YOUR INSTRUCTIONS> Transcribe the whole listing below without changing a word, but leave out every image.

EXTRACTED RECORDS>

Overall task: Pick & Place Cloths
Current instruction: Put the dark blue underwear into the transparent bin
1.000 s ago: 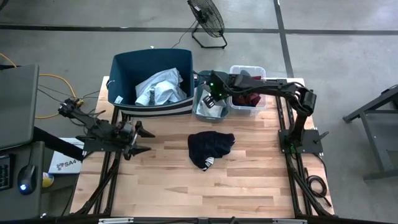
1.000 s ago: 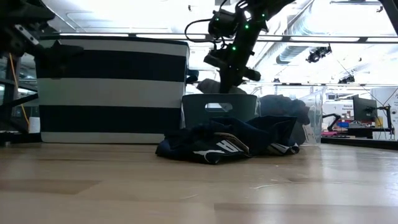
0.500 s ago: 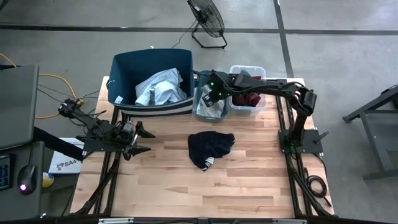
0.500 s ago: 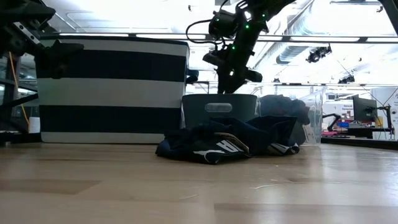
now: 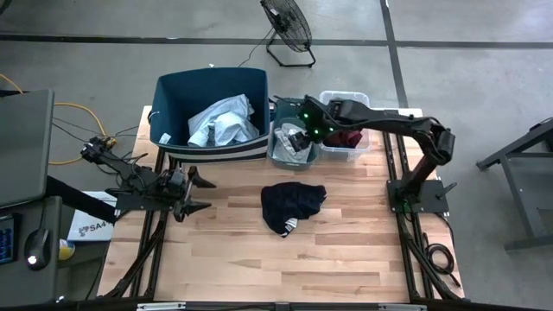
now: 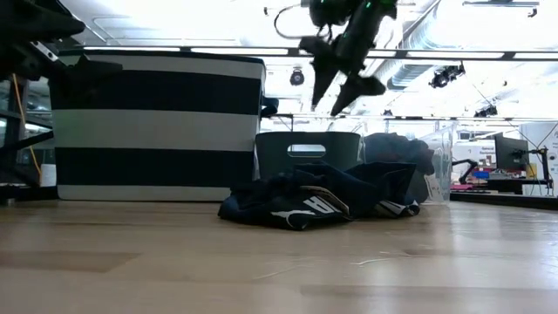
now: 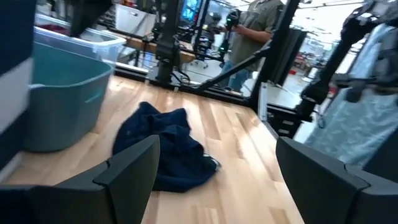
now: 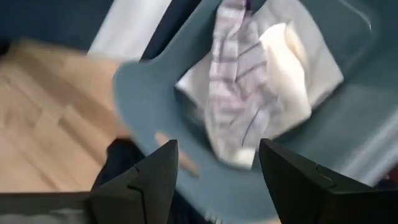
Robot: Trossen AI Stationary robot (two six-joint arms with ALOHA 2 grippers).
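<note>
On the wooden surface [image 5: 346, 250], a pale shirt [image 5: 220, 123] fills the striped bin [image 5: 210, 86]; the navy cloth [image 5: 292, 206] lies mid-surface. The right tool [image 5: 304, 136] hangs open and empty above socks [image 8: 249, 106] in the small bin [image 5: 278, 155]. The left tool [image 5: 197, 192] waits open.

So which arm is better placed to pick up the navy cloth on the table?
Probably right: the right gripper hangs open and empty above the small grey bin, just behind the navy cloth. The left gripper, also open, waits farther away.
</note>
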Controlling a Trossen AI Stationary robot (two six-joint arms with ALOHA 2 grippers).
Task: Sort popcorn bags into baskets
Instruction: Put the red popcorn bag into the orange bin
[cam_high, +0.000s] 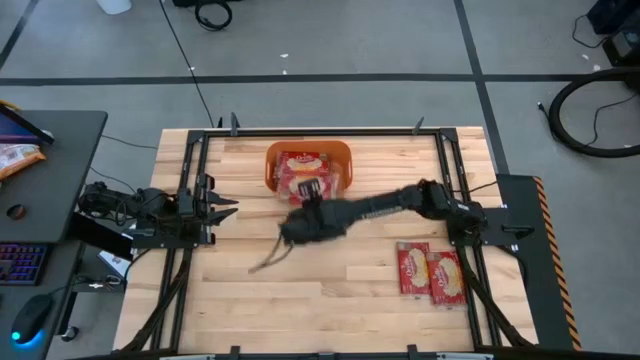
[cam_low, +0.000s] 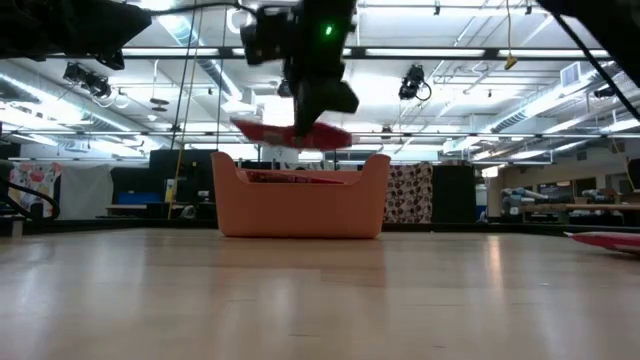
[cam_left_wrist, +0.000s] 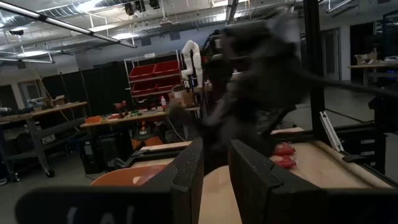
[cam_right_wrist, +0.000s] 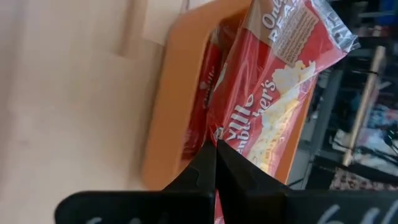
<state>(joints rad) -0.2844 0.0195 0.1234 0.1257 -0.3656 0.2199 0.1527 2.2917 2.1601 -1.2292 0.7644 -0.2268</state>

SOLUTION TO THIS TASK>
Overall task: Pick & Place Cloths
Current instruction: Put the dark blue underwear into the transparent bin
1.000 s ago: 
1.000 s ago: 
0.500 s ago: 
0.500 s ago: 
now: 
now: 
now: 
now: 
Robot: Trossen AI Stationary robot (two six-joint arms with ALOHA 2 grippers).
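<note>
On the wooden surface [image 5: 346, 250], a pale shirt [image 5: 220, 123] fills the striped bin [image 5: 210, 86]; the navy cloth [image 5: 292, 206] lies mid-surface. The right tool [image 5: 304, 136] hangs open and empty above socks [image 8: 249, 106] in the small bin [image 5: 278, 155]. The left tool [image 5: 197, 192] waits open.

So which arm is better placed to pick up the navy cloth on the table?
Probably right: the right gripper hangs open and empty above the small grey bin, just behind the navy cloth. The left gripper, also open, waits farther away.
</note>
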Controlling a Trossen AI Stationary robot (two six-joint arms with ALOHA 2 grippers).
Task: Sort popcorn bags into baskets
Instruction: Put the red popcorn bag into the orange bin
[cam_high, +0.000s] 
[cam_low, +0.000s] 
[cam_left_wrist, +0.000s] 
[cam_right_wrist, +0.000s] 
<state>(joints rad) -0.2844 0.0195 0.1234 0.1257 -0.3656 0.2199 0.1527 2.2917 2.1601 -1.2292 0.7644 -0.2268</state>

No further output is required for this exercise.